Friday, 21 January 2011

Big Plans (and a bad start)

A lot of paddling seems to be in store for this year. I'd already arranged a week off in June, and a long weekend in March, when messages arrived from two old hill walking and climbing friends, both saying they had bought sea kayaks! Plans are afoot for 5 star training, a circumnavigation of Mull and a trip to Harris.
With this in mind, some training seemed in order. Until yesterday, I hadn't been in a boat for over a month- the longest paddle free stretch since I took this up 6 or 7 years ago. Here at home there was not of a breath of wind, so even with a latish start a wee bimble out to the Isle of May seemed a good idea.
Driving into Anstruther, the horizon looked a bit jaggier than expected. There were even a few waves hitting the beach within the harbour. Slightly surprised at the state of the sea, I set off with a following breeze. Before long it was clear this was going to be more exciting than expected. The sea state was out of proportion to the wind, which I put down to a big tide and some North Sea swell. I've usually assumed that tides in the outer Forth didn't need too much consideration, but I found myself down tide from the May, and struggling to move at all despite wind and wave assistance. Turning back seemed a good idea, but I was very close and needed a pee.
A very hard half hour of paddling got me to shelter, with a chance to refuel and rest.

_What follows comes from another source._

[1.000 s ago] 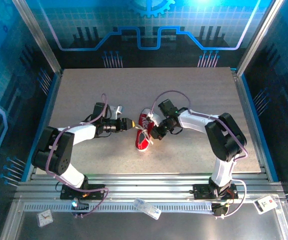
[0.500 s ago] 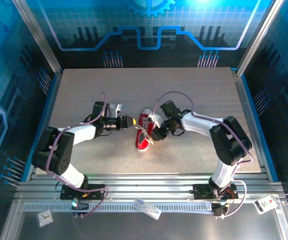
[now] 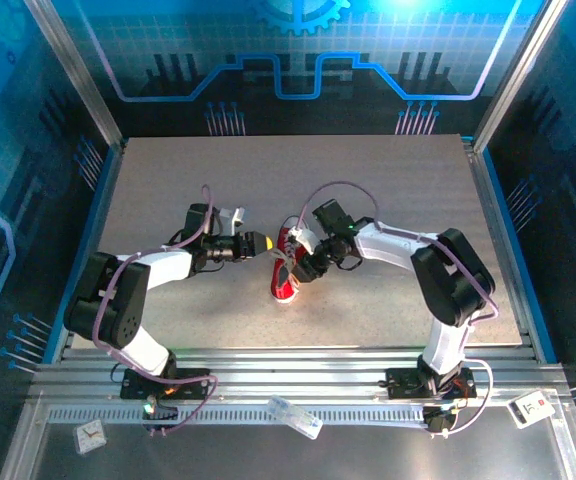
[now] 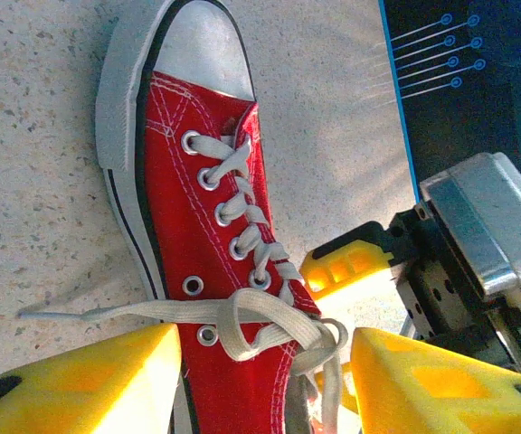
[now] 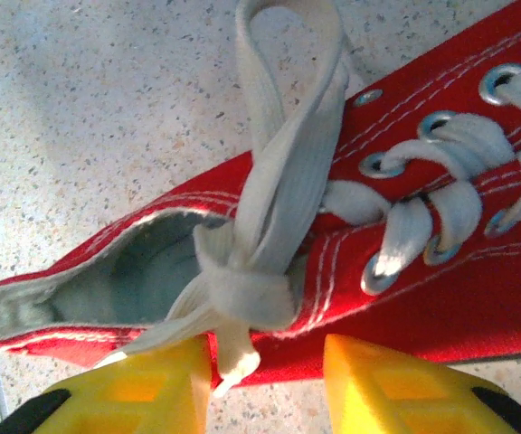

I'd given the outer rocks a wide berth, trying not to disturb the seals. Unfortunately there was a strong smell of dead animals, and there were several dead pups close to the landing spot. I guess it has been a hard winter for them too.
Anxious to get going, I didn't stop long. At 3pm I was at the north end of the island and things didn't look good. The sea was rough, Fife was a long way off, and wind and tide were against me. "Challenging" might have been the term for it, but it wasn't the one I had in mind. The crossing normally takes an hour and a quarter, but it clearly wasn't going to be that quick today. A kilometer later there was an area of confused breaking waves, which rather cruelly reminded that my cag wasn't zipped up.
At ten past four the sun set, and Fife was still a long way off. I would have enjoyed the sunset if I'd been in a happier state of mind.

Some time later, in the gloom, it became clear I was barely moving. I estimated the tide at 2-3 knots, much faster that I had thought possible here. It seemed time to abandon a direct course to harbour and simply head for land instead. This at least gave a sense of movement, and with some relief I made landfall some way east of Anstruther. Despite the dark, creeping up the coast was a relief. It was ten to six when I entered the harbour, cream crackered.
A temperature of minus one ensured another minor epic getting the boat on the car. Today the blisters are weeping, but all in all it was a learning experience.